For the purpose of this section 10.5, “ Offer Documents ” means the documents issued or published by or on behalf of the Issuer or Yancoal in respect of the Offer, being:

  • this Prospectus, including any Application Form and any Supplementary Prospectus;

  • any investor presentation or ASX announcement used by the Issuer or Yancoal to conduct the Offer;

  • all correspondence to ineligible Shareholders; and

  • any other announcements, advertisements, publicity or roadshow materials relating to the Offer published by the Issuer or Yancoal or on their behalf, including amendments or updates to any of the above documents.

10.5.1 Commission, fees and expenses

The Issuer has agreed to pay the Manager a management fee of US$4 million ( Management Fee ) and distribution fees (together, the Distribution Fees ) of:

  • (a) 1.0% of the total funds raised by way of subscription for Subordinated Capital Notes by Eligible Shareholders (excluding funds raised by way of Yanzhou’s subscription); plus

  • (b) 2.0% of the total funds raised by way of subscription for Subordinated Capital Notes by new investors already introduced or known to Yancoal; plus

  • (c) 3.0% of the total funds raised by way of subscription for Subordinated Capital Notes by new investors other than those referred to in 11.5.1(b) above.

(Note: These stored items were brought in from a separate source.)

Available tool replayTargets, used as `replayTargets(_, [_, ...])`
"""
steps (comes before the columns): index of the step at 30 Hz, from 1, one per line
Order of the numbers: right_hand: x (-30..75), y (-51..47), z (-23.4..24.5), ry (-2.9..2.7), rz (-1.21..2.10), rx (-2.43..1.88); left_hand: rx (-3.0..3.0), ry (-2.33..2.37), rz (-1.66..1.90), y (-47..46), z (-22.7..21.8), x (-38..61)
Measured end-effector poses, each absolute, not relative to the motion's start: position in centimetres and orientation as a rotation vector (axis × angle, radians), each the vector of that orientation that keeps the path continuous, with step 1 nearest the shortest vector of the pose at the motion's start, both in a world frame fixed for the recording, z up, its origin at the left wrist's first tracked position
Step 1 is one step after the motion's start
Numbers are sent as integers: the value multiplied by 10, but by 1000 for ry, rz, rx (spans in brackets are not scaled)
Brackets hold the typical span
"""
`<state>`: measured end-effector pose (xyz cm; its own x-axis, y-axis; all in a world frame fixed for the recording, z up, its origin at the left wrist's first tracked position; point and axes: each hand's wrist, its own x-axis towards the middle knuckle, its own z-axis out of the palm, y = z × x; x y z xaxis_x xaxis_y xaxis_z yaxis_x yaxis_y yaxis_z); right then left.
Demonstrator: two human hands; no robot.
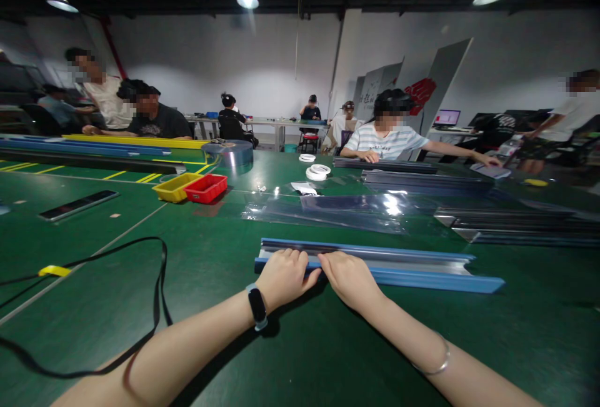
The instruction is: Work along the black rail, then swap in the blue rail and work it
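Note:
A long blue channel-shaped profile (pixel 435 280) lies crosswise on the green table, its pale inner face showing between two raised edges. My left hand (pixel 285 277) is closed over the left part of its near edge, thumb pointing right. Close beside it, my right hand (pixel 349 279) grips the same edge nearer the middle, fingers curled over into the channel. The fingertips of both hands are hidden inside the profile. Behind it lie clear plastic strips (pixel 337 216) that reflect the lamps.
Dark profiles (pixel 525 227) are stacked at the right. Left of centre stand a red tray (pixel 206 189) and a yellow tray (pixel 175 188). A phone (pixel 79 205) and a black cord (pixel 162 282) lie at left. White tape rolls (pixel 317 172) sit farther back, near a seated co-worker (pixel 391 138).

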<state>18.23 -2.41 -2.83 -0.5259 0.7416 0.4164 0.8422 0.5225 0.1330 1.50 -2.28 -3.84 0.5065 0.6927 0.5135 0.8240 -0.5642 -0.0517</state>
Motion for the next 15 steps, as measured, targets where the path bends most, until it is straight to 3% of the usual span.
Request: replayTargets(15, [186, -26, -29, -2374, -591, -1408, -2404, -1283, -679, -25, -39, 18])
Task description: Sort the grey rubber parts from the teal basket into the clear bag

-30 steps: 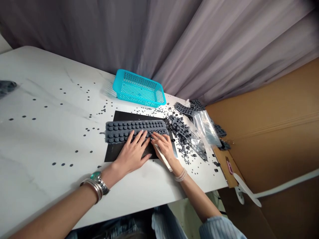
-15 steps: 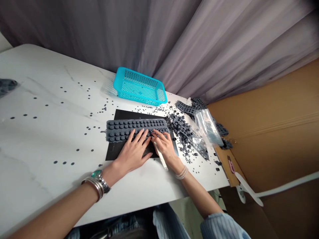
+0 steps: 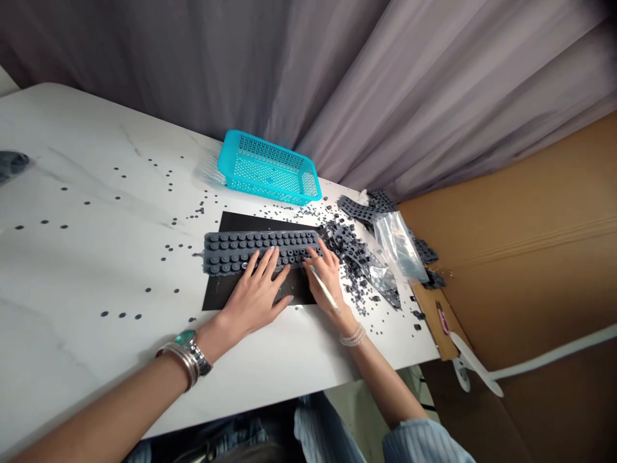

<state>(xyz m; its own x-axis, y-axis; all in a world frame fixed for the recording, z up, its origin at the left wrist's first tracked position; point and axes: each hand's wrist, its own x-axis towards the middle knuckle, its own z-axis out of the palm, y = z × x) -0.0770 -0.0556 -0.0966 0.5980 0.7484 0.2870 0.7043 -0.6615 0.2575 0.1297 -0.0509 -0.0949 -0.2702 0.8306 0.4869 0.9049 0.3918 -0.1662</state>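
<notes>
A dark grey rubber sheet with rows of round raised studs lies across a black mat on the table. My left hand rests on it with fingers spread, the fingertips touching its lower rows. Near the sheet's right end, my right hand is closed around a thin white pen-like tool. The tool's tip is hidden by the fingers, close to the sheet's lower right edge. Small dark rubber bits are heaped just right of that hand.
A turquoise plastic basket stands at the table's back edge. Clear plastic bags and perforated dark sheets lie on the right, by a cardboard wall. Small dark discs are scattered over the white table.
My right hand has shifted right along the sheet with the white tool, away from my left hand. My left hand stays in place on the sheet.
</notes>
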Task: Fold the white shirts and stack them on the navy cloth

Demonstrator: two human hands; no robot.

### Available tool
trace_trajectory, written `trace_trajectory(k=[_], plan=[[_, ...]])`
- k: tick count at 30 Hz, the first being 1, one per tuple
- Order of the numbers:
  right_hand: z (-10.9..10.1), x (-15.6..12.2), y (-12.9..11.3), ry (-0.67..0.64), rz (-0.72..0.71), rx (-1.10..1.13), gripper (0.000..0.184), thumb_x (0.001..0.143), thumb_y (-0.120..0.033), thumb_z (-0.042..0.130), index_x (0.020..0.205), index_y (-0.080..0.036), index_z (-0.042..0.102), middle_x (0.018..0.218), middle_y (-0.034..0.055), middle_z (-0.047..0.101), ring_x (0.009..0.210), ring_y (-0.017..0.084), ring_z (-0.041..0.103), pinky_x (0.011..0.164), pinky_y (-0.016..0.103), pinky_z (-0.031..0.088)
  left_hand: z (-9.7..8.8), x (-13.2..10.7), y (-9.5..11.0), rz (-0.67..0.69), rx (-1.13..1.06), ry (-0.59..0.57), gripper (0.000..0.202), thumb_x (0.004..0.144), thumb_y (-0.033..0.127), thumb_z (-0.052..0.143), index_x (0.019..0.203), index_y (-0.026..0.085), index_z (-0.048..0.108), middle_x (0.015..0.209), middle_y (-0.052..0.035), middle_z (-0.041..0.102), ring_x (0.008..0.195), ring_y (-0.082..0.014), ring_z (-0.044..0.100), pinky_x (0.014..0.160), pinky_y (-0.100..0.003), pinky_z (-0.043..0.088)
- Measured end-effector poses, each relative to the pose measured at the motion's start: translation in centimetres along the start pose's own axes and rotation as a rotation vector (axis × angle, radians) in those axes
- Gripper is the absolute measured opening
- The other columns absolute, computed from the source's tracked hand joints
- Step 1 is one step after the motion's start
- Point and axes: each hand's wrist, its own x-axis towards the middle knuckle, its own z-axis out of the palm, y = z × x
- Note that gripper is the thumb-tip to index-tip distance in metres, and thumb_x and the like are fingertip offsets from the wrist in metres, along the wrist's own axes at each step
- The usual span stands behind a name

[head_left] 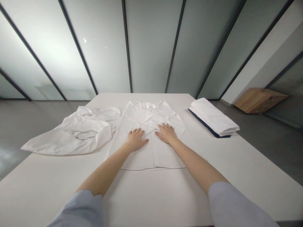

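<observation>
A white garment (pixel 142 159) lies spread flat in the middle of the table, its collar end away from me and its hem towards me. It looks like a coat or shirt with sleeves folded across its front. My left hand (pixel 136 139) rests palm down on its left half, fingers spread. On the right half lies my right hand (pixel 167 133), also flat with fingers apart. Neither hand grips the cloth. To the left, a second white garment (pixel 71 137) lies crumpled, partly over the table's left edge.
A folded stack of white cloth (pixel 211 115) with a dark blue piece (pixel 203 123) beneath it sits near the right edge of the white table (pixel 151 195). Frosted glass panels (pixel 151 47) stand behind the table. A wooden cabinet (pixel 258 99) is on the floor at right.
</observation>
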Motion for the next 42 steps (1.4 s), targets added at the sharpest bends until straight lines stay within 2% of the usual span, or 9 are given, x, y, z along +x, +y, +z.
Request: trace_trajectory(k=[2,5,9,14,18,25,34,42], plan=[[0.0,-0.1,0.1,0.051,-0.025,0.011,0.056,0.094,-0.053,0.038,0.139,-0.02,0.047,0.15,0.0137,0.037,0.137,0.03,0.032,0.109,0.045,0.024,0.5,0.0,-1.0,0.049,-0.036,0.032,0.053,0.089,0.053,0.044,0.132,0.024,0.05,0.147,-0.0092,0.044,0.133,-0.0276,0.04,0.111,-0.044,0.029],[-0.1,-0.5,0.8,0.124,-0.052,0.061,0.041,0.092,-0.04,0.046,0.126,-0.02,0.058,0.138,0.0112,0.051,0.127,0.025,0.044,0.104,0.036,0.031,0.9,0.0,-2.1,0.071,-0.097,0.04,0.048,0.089,0.044,0.046,0.131,0.022,0.053,0.146,-0.0079,0.046,0.133,-0.0238,0.042,0.112,-0.039,0.029],[-0.2,-0.9,2.0,0.236,-0.008,0.149,0.03,0.09,-0.032,0.046,0.107,-0.018,0.066,0.114,0.0099,0.064,0.107,0.022,0.055,0.091,0.03,0.038,0.9,-0.3,-2.2,0.056,-0.115,0.06,0.048,0.088,0.042,0.047,0.13,0.019,0.055,0.143,-0.0087,0.049,0.131,-0.0242,0.044,0.112,-0.039,0.032],[-0.4,-1.0,2.7,0.278,0.051,0.274,0.026,0.088,-0.032,0.044,0.083,-0.02,0.067,0.085,0.005,0.069,0.078,0.018,0.059,0.067,0.026,0.038,0.9,-0.6,-2.0,0.044,-0.133,0.058,0.047,0.087,0.04,0.049,0.129,0.021,0.055,0.142,-0.0073,0.05,0.132,-0.0232,0.044,0.112,-0.038,0.032],[-0.5,-1.2,2.5,0.306,0.057,0.324,0.029,0.087,-0.035,0.044,0.073,-0.021,0.064,0.071,0.0032,0.067,0.066,0.017,0.057,0.059,0.025,0.033,0.9,-0.6,-2.1,0.045,-0.144,0.059,0.046,0.087,0.04,0.049,0.129,0.021,0.056,0.142,-0.007,0.05,0.131,-0.0232,0.044,0.112,-0.038,0.033],[-0.7,-1.5,2.4,0.345,0.068,0.414,0.03,0.085,-0.036,0.043,0.064,-0.021,0.059,0.06,0.0017,0.062,0.058,0.016,0.053,0.057,0.025,0.031,1.1,-0.7,-2.3,0.046,-0.18,0.075,0.043,0.087,0.039,0.05,0.126,0.021,0.058,0.139,-0.0066,0.053,0.13,-0.0222,0.046,0.111,-0.037,0.035],[-0.6,-1.5,2.0,0.348,0.051,0.479,0.03,0.084,-0.037,0.042,0.063,-0.021,0.057,0.059,0.0011,0.06,0.058,0.015,0.052,0.057,0.024,0.032,1.2,-0.6,-2.4,0.029,-0.232,0.091,0.043,0.086,0.038,0.05,0.123,0.019,0.06,0.136,-0.0071,0.056,0.127,-0.0228,0.049,0.11,-0.036,0.036],[-0.3,-1.4,1.7,0.367,-0.001,0.571,0.026,0.081,-0.036,0.045,0.064,-0.021,0.057,0.059,-0.0003,0.058,0.057,0.014,0.05,0.057,0.024,0.032,0.9,-0.6,-2.3,0.061,-0.183,0.095,0.042,0.086,0.036,0.05,0.123,0.017,0.059,0.135,-0.0093,0.056,0.126,-0.0248,0.05,0.108,-0.037,0.037]])
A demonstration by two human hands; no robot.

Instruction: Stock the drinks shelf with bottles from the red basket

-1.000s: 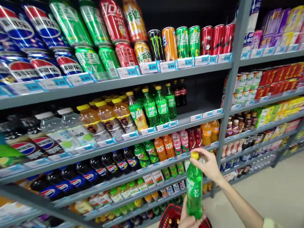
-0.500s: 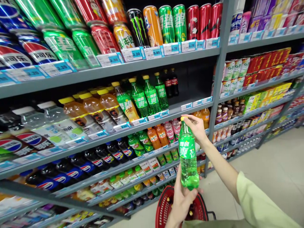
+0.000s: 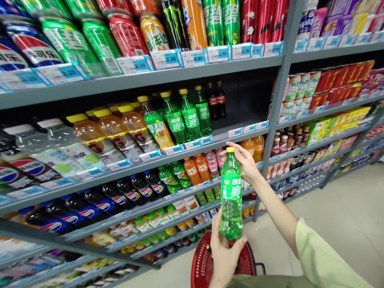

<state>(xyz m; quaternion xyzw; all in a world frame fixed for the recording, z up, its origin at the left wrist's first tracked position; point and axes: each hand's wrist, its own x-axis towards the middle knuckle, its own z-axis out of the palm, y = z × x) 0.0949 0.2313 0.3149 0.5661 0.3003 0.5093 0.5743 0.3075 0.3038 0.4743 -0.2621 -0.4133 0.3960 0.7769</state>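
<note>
Hands meet on a green soda bottle (image 3: pixel 231 192). Your left hand (image 3: pixel 223 254) comes up from below and its grip closes around the base. Your right hand (image 3: pixel 246 162) reaches in from the right in a pale green sleeve (image 3: pixel 318 256), and its grip closes on the neck just under the yellow cap (image 3: pixel 230 150). You hold the bottle upright in the air, apart from the shelves, in front of the right end of the third shelf (image 3: pixel 150 204) from the top. It is just left of the grey upright post (image 3: pixel 277 104). Behind it on that shelf stand orange bottles (image 3: pixel 198 170) and pink bottles (image 3: pixel 211 162), with dark cola-style bottles further left. One shelf up, towards its right end, a row of matching green bottles (image 3: pixel 183 116) stands beside two dark cola bottles (image 3: pixel 216 100). Cans (image 3: pixel 216 20) line the top shelf above blue-and-white price tags (image 3: pixel 192 58). Below your left hand sits a red basket (image 3: pixel 202 260), its rim partly hidden by your wrist; you cannot tell what carries it.
</note>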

The Management Fee will be reduced by US$1 for every US$2 paid in Distribution Fees to the Manager (up to a maximum reduction in the Management Fee of US$1.0 million, such that the minimum Management Fee payable is US$3.0 million).

In addition to the fees described above, the Issuer has agreed to reimburse the Manager for certain other agreed costs and expenses incurred by the Manager in relation to the Offer.

10.5.2 Termination events

As is customary with these types of arrangements, the Manager may (in certain circumstances having regard to the materiality of the relevant event) terminate the OMA at any time prior to 5.00pm on the date for settlement under the OMA (or at any other time as specified in the relevant event), without cost or liability, by notice in writing to the Issuer and Yancoal, on the occurrence of certain events, including (but not limited to) where:

  • in the reasonable opinion of the Manager, a statement in any of the Offer Documents is or becomes materially misleading or deceptive or likely to mislead or deceive, or a material matter required to be included is omitted from an Offer Document;

  • any of the Offer Documents or any aspect of the Offer does not comply with the Corporations Act, the Listing Rules or any other applicable law or regulation in a material respect;

  • there are certain adverse movements in the S&P/ ASX 200 Index;

  • approval is refused or not granted, or approval is granted subject to conditions other than customary conditions, to the quotation of all of the Subordinated Capital Notes on ASX or if granted, the approval is subsequently withdrawn, qualified (other than by customary conditions) or withheld;

  • the Issuer or Yancoal fails to comply with the requirements of the NZ Mutual Recognition Regulations to enable the Offer to proceed on the basis of the Prospectus, under those regulations;

  • any regulatory body or third party commences any material public action against the Issuer, Yancoal, any of the directors or members of senior management of the Issuer or Yancoal and such action is not successfully disposed of within certain timeframes;

  • the Issuer or Yancoal withdraws an Offer Document or the Offer or indicates that it does not intend to proceed with the Offer or any part of the Offer;

  • any member of the Yancoal Group becomes insolvent, or there is an act or omission which is likely to result in a Yancoal Group member becoming insolvent;

  • the Issuer, Yancoal or any Yancoal Group member breaches, or defaults under, any provision, undertaking, covenant or ratio of a material debt or financing arrangement or any related documentation to which that entity is a party which has or is likely to have a material adverse effect on the Yancoal Group; or

  • there are material disruptions in financial or economic conditions in key markets, or hostilities commence or escalate in certain key countries.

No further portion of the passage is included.